Thomas Lingelbach: Yes. Excellent question. So, I would say, basically, if you look at prior years, you typically see a dip during the summer time. You’ll see higher uptake earlier in the year and later in the year. This has to do with the travel pattern to Southeast Asia. You see a seasonality pattern also for DUKORAL given that the single largest market for DUKORAL is Canada and you see typically a strong, strong demand early on in the year. So, at the end of the year, early on in the year, Canadians like to travel to warmer regions when it’s cold in Canada. So, basically, this is something that we have seen in prior years. It is extremely difficult to model it precisely because we have seen, I would say, variabilities across the years.

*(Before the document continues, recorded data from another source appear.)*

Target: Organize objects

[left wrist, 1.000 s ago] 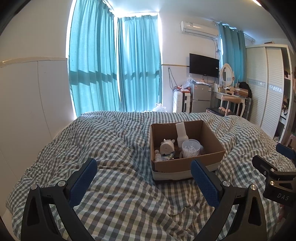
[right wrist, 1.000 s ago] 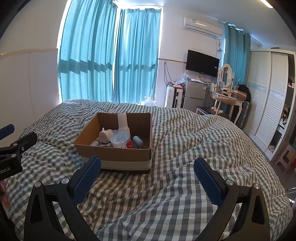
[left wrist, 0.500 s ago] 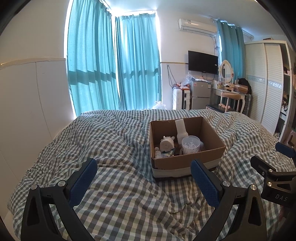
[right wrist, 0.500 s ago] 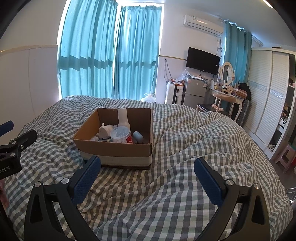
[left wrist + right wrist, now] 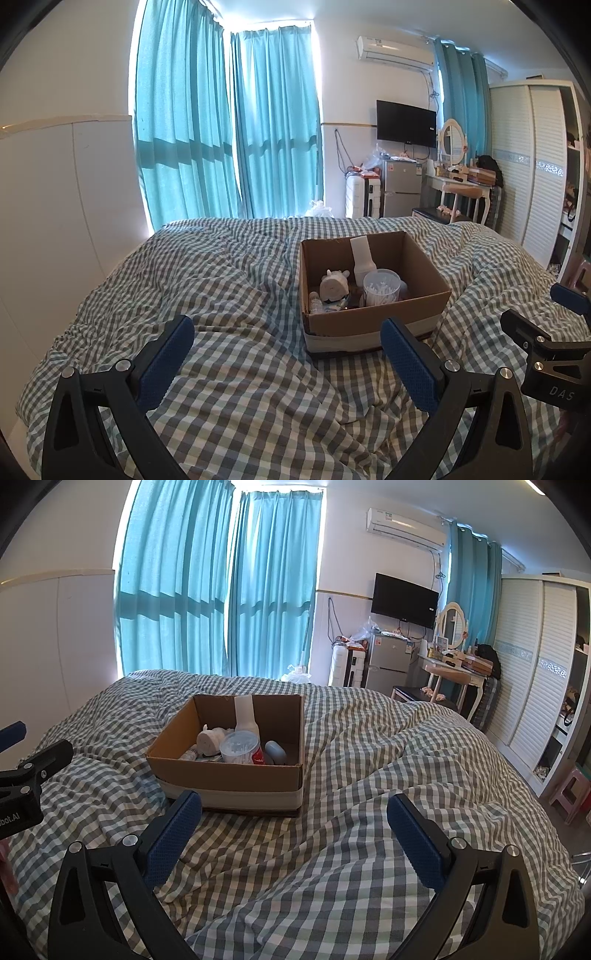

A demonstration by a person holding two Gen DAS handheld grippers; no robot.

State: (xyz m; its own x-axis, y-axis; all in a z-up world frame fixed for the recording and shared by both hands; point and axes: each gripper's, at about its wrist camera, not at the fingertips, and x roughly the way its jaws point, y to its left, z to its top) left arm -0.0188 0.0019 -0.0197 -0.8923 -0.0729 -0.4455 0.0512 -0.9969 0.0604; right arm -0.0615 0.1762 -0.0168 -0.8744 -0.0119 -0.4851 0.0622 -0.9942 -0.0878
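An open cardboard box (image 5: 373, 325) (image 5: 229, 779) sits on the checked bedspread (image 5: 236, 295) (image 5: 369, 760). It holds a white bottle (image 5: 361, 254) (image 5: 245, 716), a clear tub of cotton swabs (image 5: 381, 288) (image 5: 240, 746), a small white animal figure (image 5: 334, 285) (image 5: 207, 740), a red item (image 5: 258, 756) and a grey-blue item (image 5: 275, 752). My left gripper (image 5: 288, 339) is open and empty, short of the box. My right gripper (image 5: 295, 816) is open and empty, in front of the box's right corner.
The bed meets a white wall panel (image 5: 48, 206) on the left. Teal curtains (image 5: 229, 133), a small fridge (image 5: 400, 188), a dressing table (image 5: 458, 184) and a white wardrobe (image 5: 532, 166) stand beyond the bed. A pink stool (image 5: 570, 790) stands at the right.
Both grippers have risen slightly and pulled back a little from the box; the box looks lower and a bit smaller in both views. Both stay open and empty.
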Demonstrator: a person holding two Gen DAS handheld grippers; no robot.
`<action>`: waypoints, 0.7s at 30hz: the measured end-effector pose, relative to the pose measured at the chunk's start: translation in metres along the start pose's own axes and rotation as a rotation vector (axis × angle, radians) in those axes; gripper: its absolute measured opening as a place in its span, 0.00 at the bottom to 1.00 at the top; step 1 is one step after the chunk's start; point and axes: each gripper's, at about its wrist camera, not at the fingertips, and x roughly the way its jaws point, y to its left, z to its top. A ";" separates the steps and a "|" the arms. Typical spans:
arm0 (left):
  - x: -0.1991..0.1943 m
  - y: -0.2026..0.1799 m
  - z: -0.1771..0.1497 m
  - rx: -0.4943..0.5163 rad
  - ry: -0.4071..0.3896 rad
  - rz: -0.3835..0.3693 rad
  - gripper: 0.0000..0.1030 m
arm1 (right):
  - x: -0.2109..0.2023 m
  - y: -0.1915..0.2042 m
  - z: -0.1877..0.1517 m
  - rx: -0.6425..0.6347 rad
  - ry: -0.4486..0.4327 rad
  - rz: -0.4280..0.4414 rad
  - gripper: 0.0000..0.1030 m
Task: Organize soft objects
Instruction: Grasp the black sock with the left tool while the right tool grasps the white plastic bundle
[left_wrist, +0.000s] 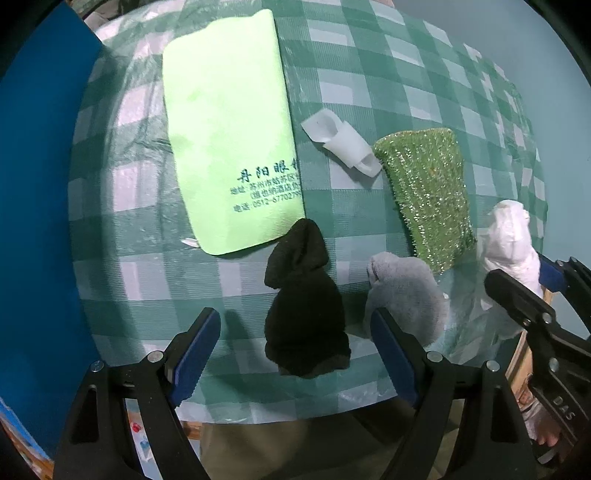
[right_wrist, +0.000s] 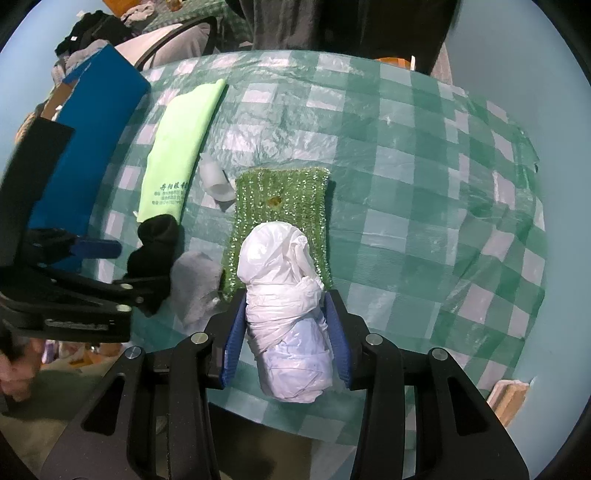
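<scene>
A black sock lies on the checked tablecloth between the open fingers of my left gripper, not gripped. A grey sock lies just to its right. A light green cloth with printed text lies flat beyond. A glittery green scrub pad and a small white folded piece lie at the right. My right gripper is shut on a rolled white plastic bag at the pad's near end. The black sock and grey sock show at its left.
A blue board stands along the table's left side. The green checked cloth under clear plastic covers the table to the right. The near table edge runs below both grippers. Clothes are piled at the back left.
</scene>
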 end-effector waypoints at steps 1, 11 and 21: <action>0.001 0.001 0.000 -0.001 0.001 0.000 0.82 | -0.001 -0.001 0.000 -0.001 -0.002 0.001 0.41; 0.012 -0.009 -0.008 0.049 0.007 0.022 0.41 | -0.011 -0.005 0.004 0.000 -0.026 0.012 0.41; -0.019 -0.011 -0.022 0.094 -0.087 0.076 0.40 | -0.025 0.001 0.013 -0.015 -0.052 0.010 0.41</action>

But overall, there is a model that we have in place that kind of mimics the seasonality and which of course we also use when we prepare our, you know, year-end projections and latest estimates. But as I said, that’s the reason for why we have said we stick entirely to guidance. With regards to chikungunya and your question about seasonality, chikungunya, that’s an excellent one too. So, I would say, we have slightly different, I would say, territories for chikungunya as compared to Japanese encephalitis, some are the same, some are very different, and so, there are – our current hypothesis is that they will probably kind of balance each other out. So, we are currently not necessarily modeling yet a strong seasonality profile around chikungunya, but of course, when you are pioneering in a brand new indication with brand new vaccines, you learn along the way.
But that’s our current hypothesis.
Suzanne Van Voorthuizen: Got it. Okay. That’s very helpful. And then maybe continuing on the chik vaccine, you started to invest a little bit in preparation for the launch. Can you remind us what gross margin you believe is feasible on this product and how we should look at your sales and marketing expenses for the launch and the long-term run rate?